Source-synchronous
Source-Synchronous clocking refers to the technique of sourcing a clock along with the data. Specifically, the timing of unidirectional data signals is referenced to a clock (often called the strobe) sourced by the same device that generates those signals, and not to a global clock (i.e. generated by a bus master).
This type of clocking is common in high-speed interfaces between micro-chips, including DDR SDRAM interfaces (and variations, DDR2, RLDRAM, DDR3), SGI XIO interface, Intel Front Side Bus for the x86 and Itanium processors, HyperTransport, SPI-4.2 and many others.
Reasons for usage
A reason that source-synchronous clocking is useful is that it has been observed that all of the circuits within a given semiconductor device experience roughly the same process-voltage-temperature (PVT) variation. This means signal propagation delay experienced by the data through a device tracks the delay experienced by the clock through that same device over PVT. This advantage allows higher speed operation as compared to the traditional technique of providing the clock from a third device to both the transmitter and the receiver. Another benefit is that higher complexity data-recovery or clock-data-recovery circuits (such as PLLs) are not required when this technique is used.

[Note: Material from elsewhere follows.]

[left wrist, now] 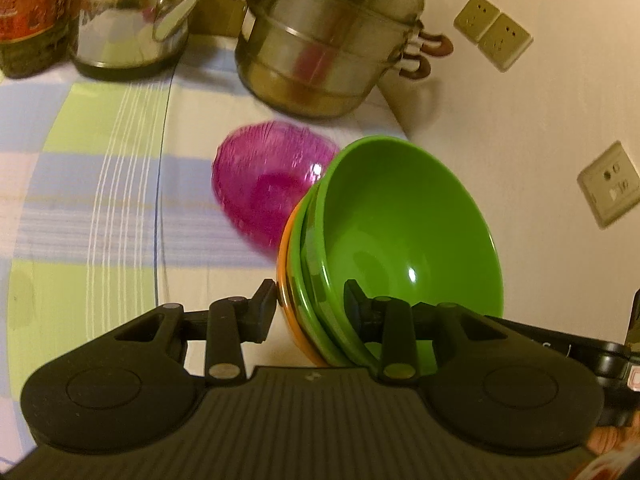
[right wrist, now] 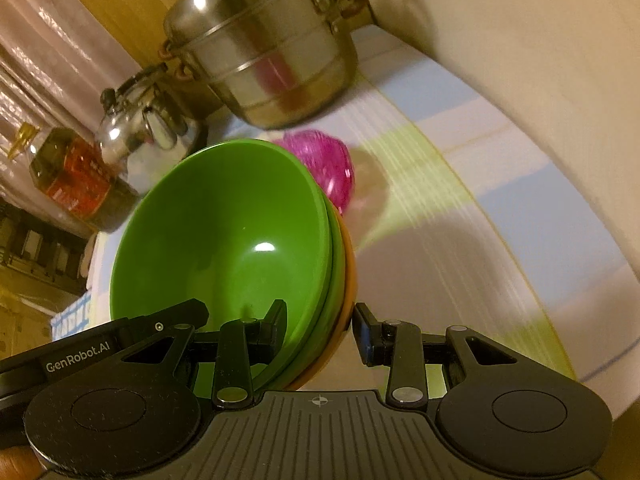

Or rather than higher clock speeds, large systems that take advantage of source-synchronous clocking can have the benefit of a higher tolerance of PVT variation of its individual components.
Drawbacks
One drawback of using source-synchronous clocking is the creation of a separate clock-domain, namely the clock-domain of the strobe generated by the transmitting device. This strobe clock-domain are more often not synchronous to the core clock domain of the receiving device. For proper operation of the received data with other data already present in the device, an additional stage of synchronization logic will be required to transfer the received data into the core clock-domain of the receiving device. This stage can often be found along side with source synchronous logic. This usually results in greater system complexity compared to globally-clocked systems, but the benefits are generally much greater than this increase in complexity.